◆ WHAT TO PRODUCE:
Give back all the data exactly, line by line.

** Opening COLLECTED DATA block **

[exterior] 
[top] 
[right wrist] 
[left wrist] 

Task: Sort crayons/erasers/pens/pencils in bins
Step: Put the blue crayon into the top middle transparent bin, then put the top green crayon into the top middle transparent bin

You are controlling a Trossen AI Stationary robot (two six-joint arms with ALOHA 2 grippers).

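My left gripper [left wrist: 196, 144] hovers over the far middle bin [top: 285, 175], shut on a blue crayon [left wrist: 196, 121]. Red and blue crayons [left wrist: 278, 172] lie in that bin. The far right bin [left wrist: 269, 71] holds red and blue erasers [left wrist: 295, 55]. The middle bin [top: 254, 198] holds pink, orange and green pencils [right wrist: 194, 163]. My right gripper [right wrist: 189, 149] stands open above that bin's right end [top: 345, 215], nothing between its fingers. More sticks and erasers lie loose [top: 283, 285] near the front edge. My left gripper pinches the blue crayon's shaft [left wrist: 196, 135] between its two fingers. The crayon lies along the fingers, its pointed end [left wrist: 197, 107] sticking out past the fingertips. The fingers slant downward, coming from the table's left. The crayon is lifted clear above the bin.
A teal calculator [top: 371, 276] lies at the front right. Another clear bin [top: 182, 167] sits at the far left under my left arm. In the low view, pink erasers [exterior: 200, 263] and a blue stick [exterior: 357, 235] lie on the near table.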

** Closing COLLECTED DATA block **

◆ PROBLEM SOLUTION:
[exterior] 
[top] 
[right wrist] 
[left wrist] 

Task: Sort crayons/erasers/pens/pencils in bins
Step: Put the blue crayon into the top middle transparent bin, then put the top green crayon into the top middle transparent bin

You are controlling a Trossen AI Stationary robot (two six-joint arms with ALOHA 2 grippers).

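My left gripper [left wrist: 196, 144] hovers over the far middle bin [top: 285, 175], shut on a blue crayon [left wrist: 196, 121]. Red and blue crayons [left wrist: 278, 172] lie in that bin. The far right bin [left wrist: 269, 71] holds red and blue erasers [left wrist: 295, 55]. The middle bin [top: 254, 198] holds pink, orange and green pencils [right wrist: 194, 163]. My right gripper [right wrist: 189, 149] stands open above that bin's right end [top: 345, 215], nothing between its fingers. More sticks and erasers lie loose [top: 283, 285] near the front edge. My left gripper pinches the blue crayon's shaft [left wrist: 196, 135] between its two fingers. The crayon lies along the fingers, its pointed end [left wrist: 197, 107] sticking out past the fingertips. The fingers slant downward, coming from the table's left. The crayon is lifted clear above the bin.
A teal calculator [top: 371, 276] lies at the front right. Another clear bin [top: 182, 167] sits at the far left under my left arm. In the low view, pink erasers [exterior: 200, 263] and a blue stick [exterior: 357, 235] lie on the near table.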

This answer is complete as written.